Mediterranean Diet: Is the Mediterranean Diet Good for Heart Health?

Young,Pretty,Woman,Ready,To,Eat,Her,Delicious,Greek,Yogurt

Did you know that people who follow a Mediterranean-style diet have a significantly lower risk of cardiovascular disease compared to those on a standard Western diet? The benefits of this approach to eating extend far beyond longevity and overall wellness.

Keep reading to discover the many benefits of the Mediterranean diet for cardiovascular health, and how to easily integrate it into your lifestyle.

Is the Mediterranean diet good for heart health?

Numerous studies have demonstrated the Mediterranean diet’s beneficial effects on cardiovascular health. One study even suggested that following this eating plan can slash your risk of heart disease by an impressive 50 to 70%.

This is due to the diet’s emphasis on plant-based foods, fiber, and healthy fats, which help decrease cholesterol, high blood pressure, and other heart disease predictors. Large-scale studies even reveal this diet can significantly lower systolic and diastolic blood pressure, with one study noting a decline of up to 1.5 mm Hg  (millimeters of mercury).

Beyond nutrient-specific benefits, the Mediterranean diet emphasizes portion control, promoting weight management and further mitigating heart disease risk.

Benefits of the Mediterranean diet for cardiovascular health

Here’s a snapshot of the foods included in the Mediterranean diet, and how they keep your cardiovascular system going strong.
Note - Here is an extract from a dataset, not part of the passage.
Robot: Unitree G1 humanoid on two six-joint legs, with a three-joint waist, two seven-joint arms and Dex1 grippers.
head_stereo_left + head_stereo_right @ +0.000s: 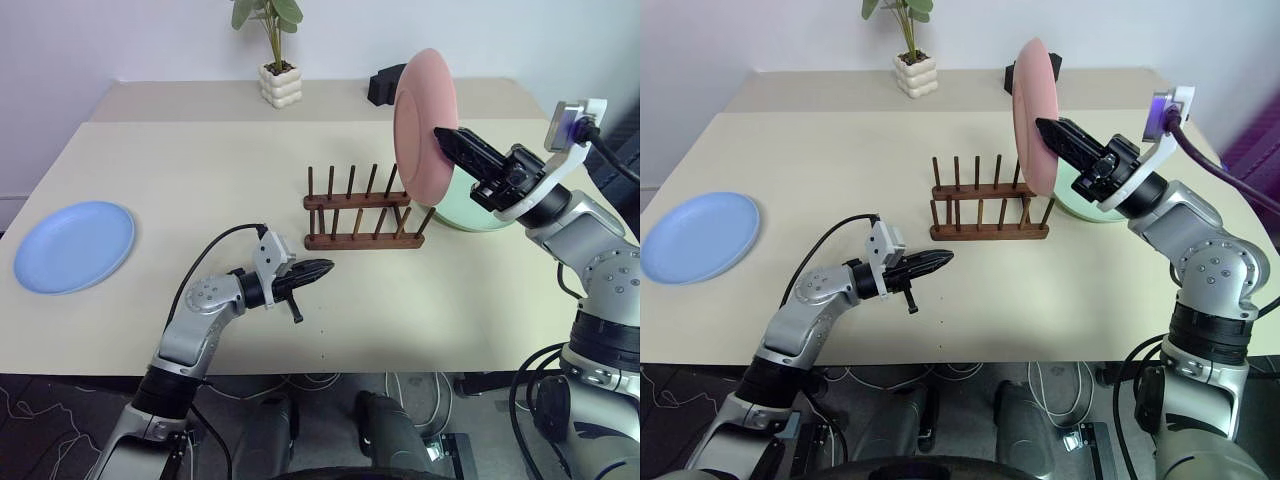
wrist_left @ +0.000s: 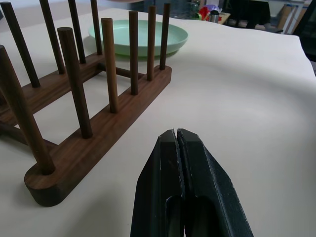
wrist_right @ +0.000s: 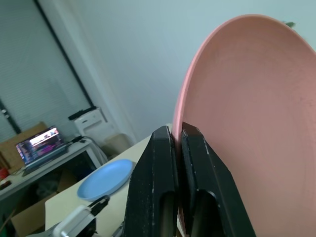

Antioxidants and nutrient-dense plant foods

The Mediterranean diet predominantly focuses on fruits, vegetables, whole grains, and legumes. These foods are packed with antioxidants and essential minerals like magnesium and potassium.

Antioxidants boost cardiovascular health by combating inflammation and oxidative stress (a state in which there’s too many harmful oxygen-related substances in cells, and the body can’t get rid of them fast enough). Both of these issues are associated with heart attacks and heart failure.

Magnesium ensures a stable heart rhythm by facilitating the movement of essential electrolytes like calcium and potassium, vital for consistent heartbeats. And potassium relaxes blood vessel walls, helping with blood pressure reduction.

Related:   8 Heart-Healthy Herbs to Boost Your Cardiovascular Wellness

A recent study also found that higher potassium intake can combat arterial hardening, a situation in which fat, cholesterol, and other substances accumulate, limiting blood flow.

Healthy fats

Olive oil is the Mediterranean diet’s main source of fat. It’s loaded with healthy monounsaturated fats–especially oleic acid. Oleic acid doesn’t just keep cholesterol in check, but also fights inflammation and improves overall blood vessel function.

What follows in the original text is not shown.